▶ [GOAL OF THE EXERCISE]
Search the listing for the string "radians". Copy every line that has it.

▶ [SOURCE DATA]

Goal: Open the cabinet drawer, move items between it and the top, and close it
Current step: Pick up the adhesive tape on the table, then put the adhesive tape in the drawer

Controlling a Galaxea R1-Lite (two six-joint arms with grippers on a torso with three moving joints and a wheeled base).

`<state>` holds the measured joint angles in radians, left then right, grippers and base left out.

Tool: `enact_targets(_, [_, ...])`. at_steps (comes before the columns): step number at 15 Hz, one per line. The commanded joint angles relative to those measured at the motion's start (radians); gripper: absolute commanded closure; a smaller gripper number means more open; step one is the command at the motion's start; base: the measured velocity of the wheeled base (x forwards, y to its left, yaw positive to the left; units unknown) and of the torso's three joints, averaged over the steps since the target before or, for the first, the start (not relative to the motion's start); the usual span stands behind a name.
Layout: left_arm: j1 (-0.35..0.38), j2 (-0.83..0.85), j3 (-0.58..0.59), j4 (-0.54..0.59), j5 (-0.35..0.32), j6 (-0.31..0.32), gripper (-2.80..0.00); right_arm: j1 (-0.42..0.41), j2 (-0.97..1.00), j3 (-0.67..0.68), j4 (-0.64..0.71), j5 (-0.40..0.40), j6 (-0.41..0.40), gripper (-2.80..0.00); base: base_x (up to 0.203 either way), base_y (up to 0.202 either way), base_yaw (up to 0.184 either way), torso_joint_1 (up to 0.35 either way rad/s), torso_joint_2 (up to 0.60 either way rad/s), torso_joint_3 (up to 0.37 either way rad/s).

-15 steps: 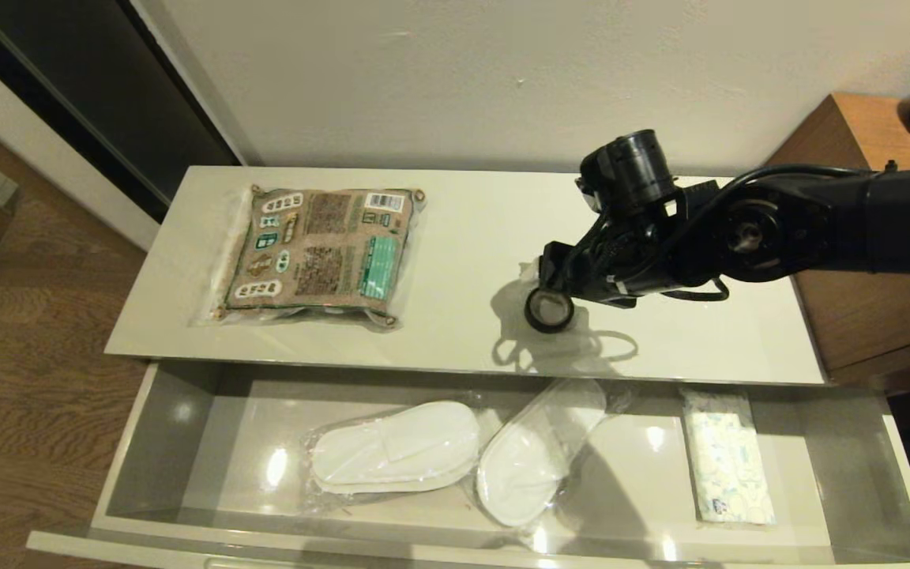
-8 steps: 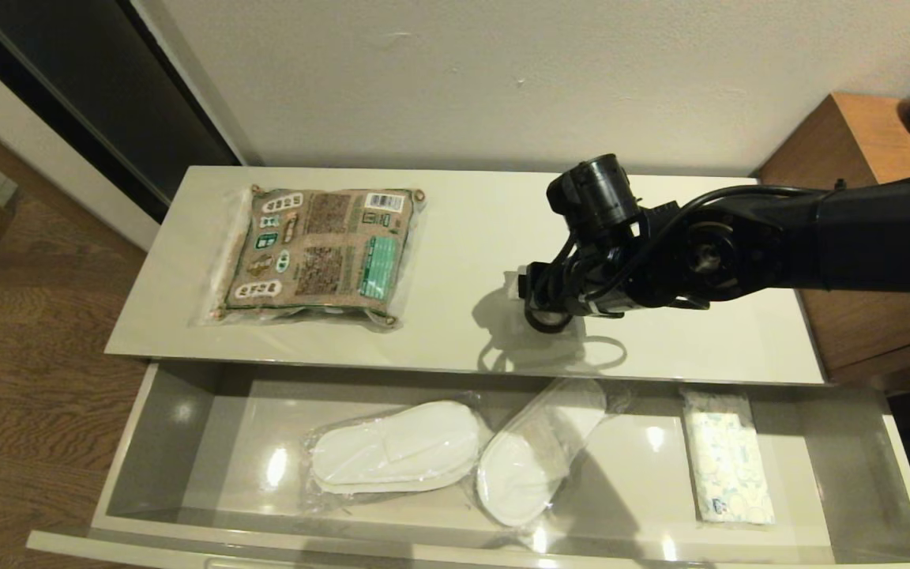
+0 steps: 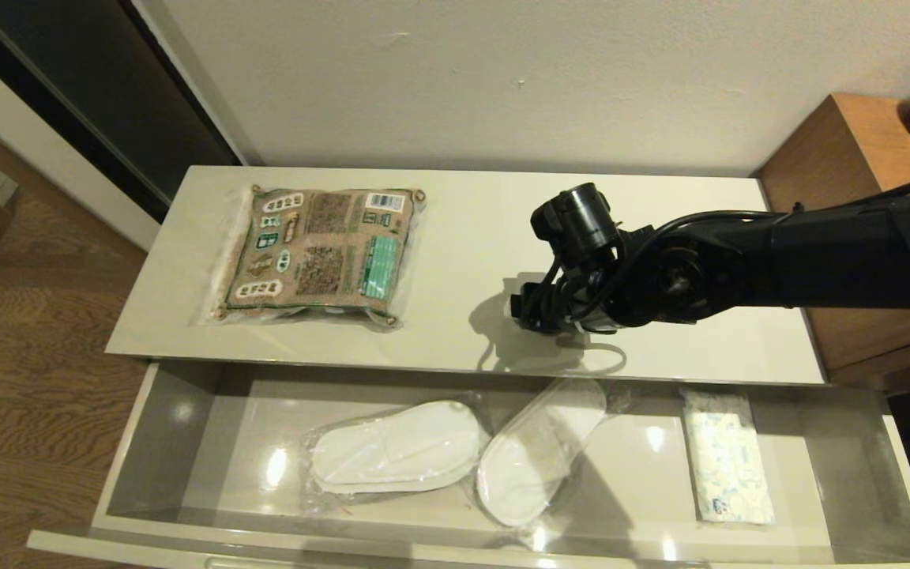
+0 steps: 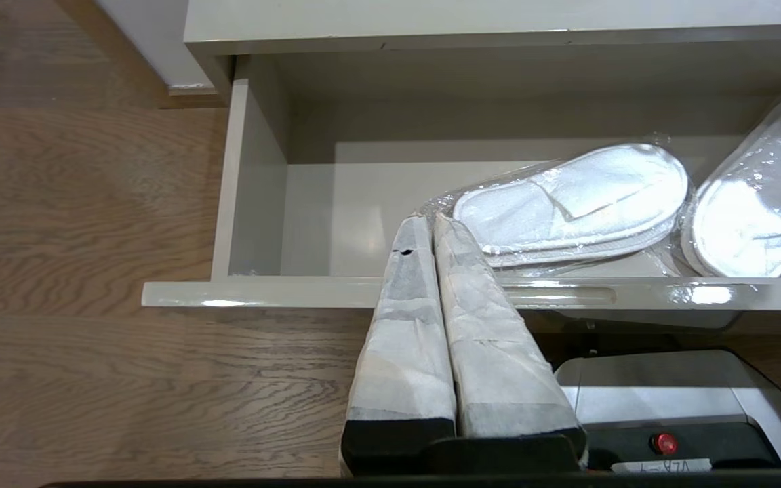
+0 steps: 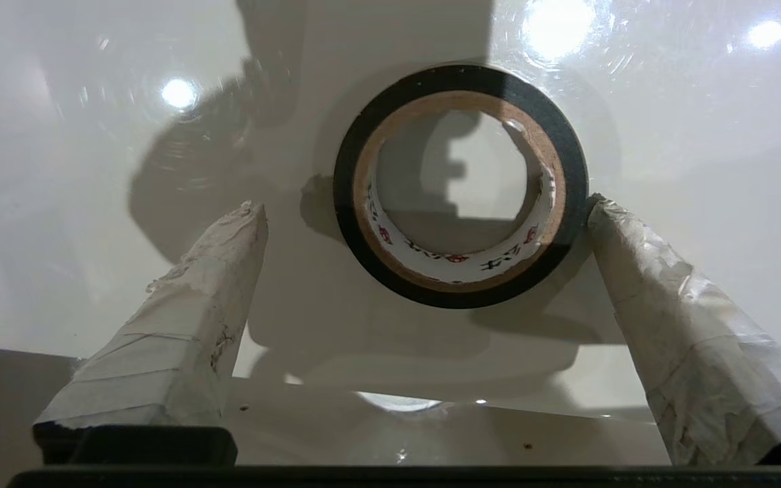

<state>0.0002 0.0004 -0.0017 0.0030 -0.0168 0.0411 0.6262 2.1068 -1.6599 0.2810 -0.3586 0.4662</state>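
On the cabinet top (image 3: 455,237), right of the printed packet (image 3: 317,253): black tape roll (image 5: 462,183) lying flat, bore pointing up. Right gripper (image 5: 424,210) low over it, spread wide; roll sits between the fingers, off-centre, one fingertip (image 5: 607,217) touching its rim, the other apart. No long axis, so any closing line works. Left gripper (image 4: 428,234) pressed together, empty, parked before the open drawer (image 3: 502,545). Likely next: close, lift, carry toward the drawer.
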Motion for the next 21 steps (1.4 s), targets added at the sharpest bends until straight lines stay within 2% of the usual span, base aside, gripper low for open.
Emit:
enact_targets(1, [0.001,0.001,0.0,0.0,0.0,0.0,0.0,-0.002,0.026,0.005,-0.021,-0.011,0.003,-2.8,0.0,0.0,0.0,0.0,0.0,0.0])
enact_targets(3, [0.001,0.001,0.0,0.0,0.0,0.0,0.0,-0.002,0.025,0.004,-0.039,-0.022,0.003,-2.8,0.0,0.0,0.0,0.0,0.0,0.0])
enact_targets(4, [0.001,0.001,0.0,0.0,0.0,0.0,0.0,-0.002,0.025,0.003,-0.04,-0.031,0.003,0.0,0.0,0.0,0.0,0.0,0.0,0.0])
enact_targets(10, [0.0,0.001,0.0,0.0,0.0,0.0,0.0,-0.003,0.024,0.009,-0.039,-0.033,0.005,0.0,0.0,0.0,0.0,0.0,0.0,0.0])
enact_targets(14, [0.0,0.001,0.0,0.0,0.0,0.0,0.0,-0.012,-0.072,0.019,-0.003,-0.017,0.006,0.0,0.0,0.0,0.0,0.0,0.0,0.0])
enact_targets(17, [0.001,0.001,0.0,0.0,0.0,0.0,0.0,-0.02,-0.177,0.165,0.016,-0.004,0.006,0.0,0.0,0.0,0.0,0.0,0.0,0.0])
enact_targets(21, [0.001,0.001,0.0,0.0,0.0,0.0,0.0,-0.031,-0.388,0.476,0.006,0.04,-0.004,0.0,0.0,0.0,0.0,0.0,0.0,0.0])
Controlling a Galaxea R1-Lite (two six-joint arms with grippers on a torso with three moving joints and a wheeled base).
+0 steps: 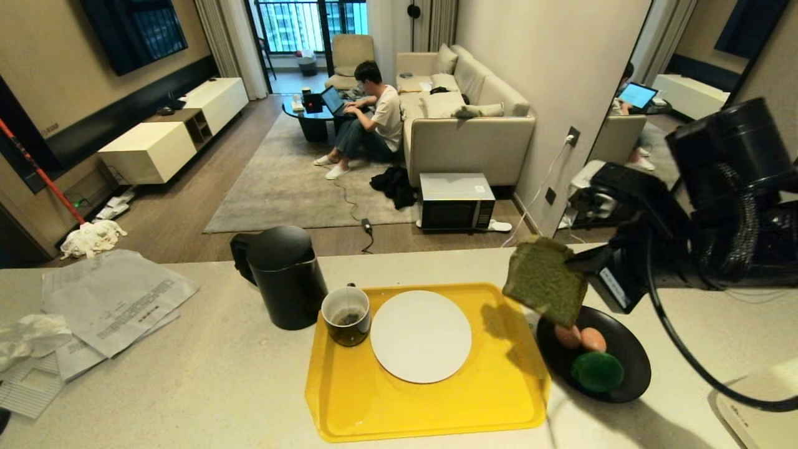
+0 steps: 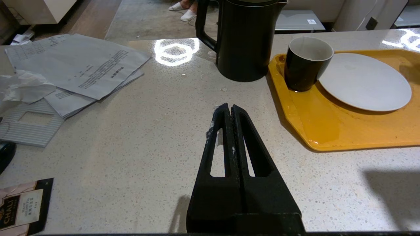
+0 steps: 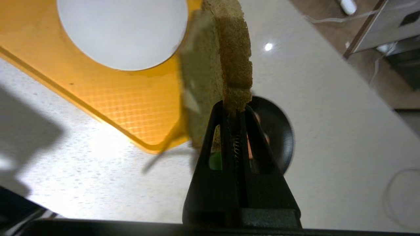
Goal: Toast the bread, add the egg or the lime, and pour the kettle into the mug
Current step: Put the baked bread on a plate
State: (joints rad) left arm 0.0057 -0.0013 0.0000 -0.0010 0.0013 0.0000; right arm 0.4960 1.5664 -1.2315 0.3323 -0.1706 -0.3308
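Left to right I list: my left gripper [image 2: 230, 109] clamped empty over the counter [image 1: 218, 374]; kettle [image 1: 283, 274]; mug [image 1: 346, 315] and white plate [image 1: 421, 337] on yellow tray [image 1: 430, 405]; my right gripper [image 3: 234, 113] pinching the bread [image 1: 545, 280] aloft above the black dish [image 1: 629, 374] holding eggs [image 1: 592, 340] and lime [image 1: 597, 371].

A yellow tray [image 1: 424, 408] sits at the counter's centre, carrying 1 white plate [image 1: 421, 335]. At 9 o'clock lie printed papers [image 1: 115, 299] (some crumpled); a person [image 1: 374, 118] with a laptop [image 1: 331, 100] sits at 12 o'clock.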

▶ [TASK SOLUTION]
`<state>` holds the measured joint angles in radians, left then right, grippers and base left out.
Tool: `enact_targets(_, [_, ...])`. at_steps (comes before the columns): step number at 15 Hz, one per line. The commanded joint angles relative to those measured at the motion's start (radians); gripper: absolute commanded closure; a smaller gripper number means more open; step one is the command at the motion's start; base: the measured velocity of the wheeled base (x forwards, y to its left, yaw positive to the left; units unknown) and of the torso's three joints, averaged over the steps since the target before or, for the first, the start (not relative to the motion's start); the usual span stands behind a name.

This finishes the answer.